__Work instructions__: Your task is to return the data below, word for word.

━━━ Information supplied

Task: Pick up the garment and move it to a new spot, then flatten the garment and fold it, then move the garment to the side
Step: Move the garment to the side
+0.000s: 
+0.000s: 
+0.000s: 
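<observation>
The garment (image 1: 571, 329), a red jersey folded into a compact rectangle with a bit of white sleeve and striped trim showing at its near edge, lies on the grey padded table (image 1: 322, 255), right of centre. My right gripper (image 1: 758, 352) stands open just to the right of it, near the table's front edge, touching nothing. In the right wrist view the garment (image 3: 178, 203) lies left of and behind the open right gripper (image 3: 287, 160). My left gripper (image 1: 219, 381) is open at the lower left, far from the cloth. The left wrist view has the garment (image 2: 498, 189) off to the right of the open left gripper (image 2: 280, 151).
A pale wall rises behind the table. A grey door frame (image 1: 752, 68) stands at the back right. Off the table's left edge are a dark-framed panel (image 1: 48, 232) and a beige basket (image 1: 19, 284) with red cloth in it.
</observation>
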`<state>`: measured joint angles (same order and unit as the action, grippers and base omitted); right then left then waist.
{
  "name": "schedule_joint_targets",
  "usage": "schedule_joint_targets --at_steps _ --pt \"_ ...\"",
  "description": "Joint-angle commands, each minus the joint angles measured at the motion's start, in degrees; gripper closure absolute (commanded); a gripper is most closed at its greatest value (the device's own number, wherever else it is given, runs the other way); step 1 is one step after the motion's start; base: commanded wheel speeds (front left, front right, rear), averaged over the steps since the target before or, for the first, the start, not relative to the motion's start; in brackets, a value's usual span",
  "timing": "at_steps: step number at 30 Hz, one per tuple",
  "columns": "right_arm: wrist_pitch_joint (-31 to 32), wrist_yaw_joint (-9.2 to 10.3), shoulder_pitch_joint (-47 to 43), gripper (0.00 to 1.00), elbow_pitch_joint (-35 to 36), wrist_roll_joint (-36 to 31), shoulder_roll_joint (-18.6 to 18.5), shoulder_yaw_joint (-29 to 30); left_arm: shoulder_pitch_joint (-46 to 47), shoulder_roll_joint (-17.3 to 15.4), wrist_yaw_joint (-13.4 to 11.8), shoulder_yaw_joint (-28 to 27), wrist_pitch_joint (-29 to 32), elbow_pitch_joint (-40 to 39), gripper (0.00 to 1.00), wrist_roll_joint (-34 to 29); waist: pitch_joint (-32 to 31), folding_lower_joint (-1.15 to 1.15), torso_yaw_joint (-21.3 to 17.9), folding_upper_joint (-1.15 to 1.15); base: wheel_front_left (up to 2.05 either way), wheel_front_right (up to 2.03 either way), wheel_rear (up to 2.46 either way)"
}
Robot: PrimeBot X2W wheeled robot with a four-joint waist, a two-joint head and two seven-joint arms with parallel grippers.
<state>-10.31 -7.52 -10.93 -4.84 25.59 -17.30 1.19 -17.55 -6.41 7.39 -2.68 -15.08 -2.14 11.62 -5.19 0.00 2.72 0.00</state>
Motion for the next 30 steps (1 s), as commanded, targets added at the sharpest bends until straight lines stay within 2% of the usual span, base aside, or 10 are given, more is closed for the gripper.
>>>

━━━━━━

__Solution to the problem__:
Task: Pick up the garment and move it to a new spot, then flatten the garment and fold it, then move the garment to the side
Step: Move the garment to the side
+0.000s: 
+0.000s: 
+0.000s: 
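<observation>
The garment (image 1: 571, 329), a red jersey folded into a compact rectangle with a bit of white sleeve and striped trim showing at its near edge, lies on the grey padded table (image 1: 322, 255), right of centre. My right gripper (image 1: 758, 352) stands open just to the right of it, near the table's front edge, touching nothing. In the right wrist view the garment (image 3: 178, 203) lies left of and behind the open right gripper (image 3: 287, 160). My left gripper (image 1: 219, 381) is open at the lower left, far from the cloth. The left wrist view has the garment (image 2: 498, 189) off to the right of the open left gripper (image 2: 280, 151).
A pale wall rises behind the table. A grey door frame (image 1: 752, 68) stands at the back right. Off the table's left edge are a dark-framed panel (image 1: 48, 232) and a beige basket (image 1: 19, 284) with red cloth in it.
</observation>
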`<state>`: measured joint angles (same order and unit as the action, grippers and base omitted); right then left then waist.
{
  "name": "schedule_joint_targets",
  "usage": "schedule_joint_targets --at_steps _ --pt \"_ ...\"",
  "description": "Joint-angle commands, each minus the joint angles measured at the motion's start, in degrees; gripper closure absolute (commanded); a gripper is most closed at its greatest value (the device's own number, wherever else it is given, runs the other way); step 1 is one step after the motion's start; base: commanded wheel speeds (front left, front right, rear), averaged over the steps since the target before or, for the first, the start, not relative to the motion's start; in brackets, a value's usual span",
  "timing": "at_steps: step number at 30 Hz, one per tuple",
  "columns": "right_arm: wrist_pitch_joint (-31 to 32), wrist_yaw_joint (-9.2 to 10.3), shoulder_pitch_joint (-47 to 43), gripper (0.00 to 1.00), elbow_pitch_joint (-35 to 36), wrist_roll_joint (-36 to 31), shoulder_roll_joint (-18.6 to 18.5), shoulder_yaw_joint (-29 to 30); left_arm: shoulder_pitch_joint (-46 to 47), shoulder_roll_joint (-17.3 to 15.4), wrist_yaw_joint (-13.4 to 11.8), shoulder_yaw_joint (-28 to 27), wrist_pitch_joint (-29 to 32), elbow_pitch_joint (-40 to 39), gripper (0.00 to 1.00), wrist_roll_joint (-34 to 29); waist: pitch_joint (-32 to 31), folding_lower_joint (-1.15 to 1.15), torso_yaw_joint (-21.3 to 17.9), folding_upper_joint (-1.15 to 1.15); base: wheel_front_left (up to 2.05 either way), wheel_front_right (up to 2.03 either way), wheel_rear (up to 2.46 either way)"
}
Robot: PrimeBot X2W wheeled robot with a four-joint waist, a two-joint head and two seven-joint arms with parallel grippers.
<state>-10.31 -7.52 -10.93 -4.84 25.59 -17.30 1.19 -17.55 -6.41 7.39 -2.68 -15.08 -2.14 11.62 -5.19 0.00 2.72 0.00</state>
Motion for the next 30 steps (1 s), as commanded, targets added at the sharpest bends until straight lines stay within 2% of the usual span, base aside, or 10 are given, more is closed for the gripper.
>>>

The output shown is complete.